The VISP program – delivered by the Public Health Agency of Canada – was first announced alongside the emergency use authorization of the rushed-to-market COVID-19 shots.

The agency hired private consultancy firm Raymond Chabot Grant Thornton (RCGT) to administer the program, which receives approximately 60% of the budget allocation, in the tens of millions of taxpayers' dollars, leaving the actual victims of the safe and effective regime high and dry.

The originally proposed total budget allocation was just over $32 million, wherein government documents stipulated that RCGT was to get $20.3 million, and the victims the leftover $12 million.

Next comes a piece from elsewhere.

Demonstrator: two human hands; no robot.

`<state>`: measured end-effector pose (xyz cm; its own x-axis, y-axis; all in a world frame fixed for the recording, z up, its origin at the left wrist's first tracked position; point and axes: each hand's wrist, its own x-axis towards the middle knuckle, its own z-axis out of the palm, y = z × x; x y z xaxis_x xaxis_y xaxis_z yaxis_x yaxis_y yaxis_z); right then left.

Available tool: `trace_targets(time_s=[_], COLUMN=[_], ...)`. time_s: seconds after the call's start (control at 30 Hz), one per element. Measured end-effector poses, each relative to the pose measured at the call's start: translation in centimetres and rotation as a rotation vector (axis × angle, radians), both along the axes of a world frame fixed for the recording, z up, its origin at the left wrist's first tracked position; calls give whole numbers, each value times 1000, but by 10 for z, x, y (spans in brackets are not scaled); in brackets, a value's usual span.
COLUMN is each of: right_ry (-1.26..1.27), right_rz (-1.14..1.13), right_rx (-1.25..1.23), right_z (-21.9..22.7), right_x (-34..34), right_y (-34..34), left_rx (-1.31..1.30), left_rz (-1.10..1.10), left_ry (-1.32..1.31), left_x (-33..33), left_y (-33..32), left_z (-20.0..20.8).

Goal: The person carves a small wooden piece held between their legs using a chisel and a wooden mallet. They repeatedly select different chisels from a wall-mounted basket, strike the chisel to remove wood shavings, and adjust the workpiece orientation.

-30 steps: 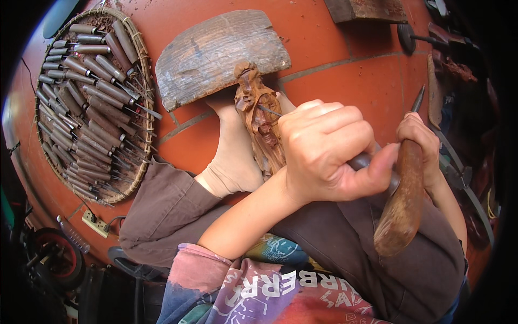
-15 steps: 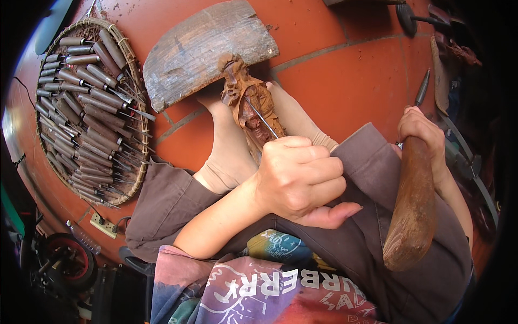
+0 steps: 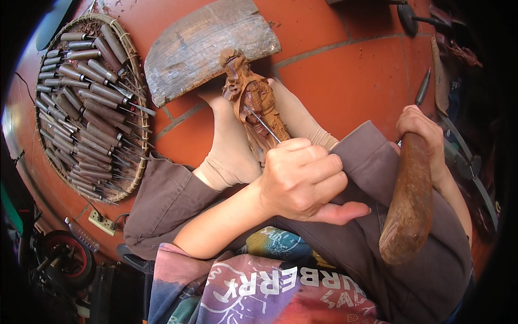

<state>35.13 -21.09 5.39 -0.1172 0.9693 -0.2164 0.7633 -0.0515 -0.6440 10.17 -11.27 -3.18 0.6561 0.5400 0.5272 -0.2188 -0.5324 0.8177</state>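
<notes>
A carved brown wooden figure point(image 3: 258, 97) lies between my two socked feet, its top resting against a thick, weathered wooden block point(image 3: 208, 46). My left hand point(image 3: 305, 181) is closed round a thin steel carving chisel point(image 3: 264, 125); its grip is hidden in my fist, and its blade slants up-left onto the figure's carved hollow. Away to the right, my right hand point(image 3: 422, 132) is wrapped round a wooden mallet point(image 3: 407, 208), whose thick rounded end hangs toward me over my thigh. A dark tapered tip point(image 3: 423, 87) pokes out beyond that hand; I cannot tell whether it belongs to the mallet.
On the left, an oval woven basket point(image 3: 141, 70) holds several wood-handled chisels and wood shavings. A power strip point(image 3: 101, 222) and a clear bottle point(image 3: 81, 235) lie below it on the red tiled floor point(image 3: 334, 81). Dark metal equipment point(image 3: 426, 20) stands at the upper right.
My left hand and the chisel have shifted slightly right. The mallet's thick end has swung a little up and left. The figure and block sit marginally farther right in view.
</notes>
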Motion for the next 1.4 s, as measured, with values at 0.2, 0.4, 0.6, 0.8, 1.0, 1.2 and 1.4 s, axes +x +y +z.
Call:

The program was originally scheduled to run until 2026, yet VISP has already paid out a fraction of the injuries submitted to the tune of $11 million. The anticipated budget has been nearly maxed out just over halfway through the program.

Now let’s contrast what the original budget allowance stipulated versus how much Budget 2024 has expanded the program.

In the original budget allocation, the fiscal year 2024-2025 was supposed to receive just over $5.5 million and 2025-2026 just under $5 million.

But in Budget 2024, the VISP program is expanded nearly three-fold! It’s set to receive nearly $19 million in the 2024/2025 fiscal year and $17 million in 2025/2026. This totals $36 million for two years.

That flies in the face of the initial budget proposal of $32 million spread over five years. With the recent budget allocation surpassing this amount in just the final two years of the program, the federal government is significantly over budget.

And that’s if Canadians can even get their injuries documented.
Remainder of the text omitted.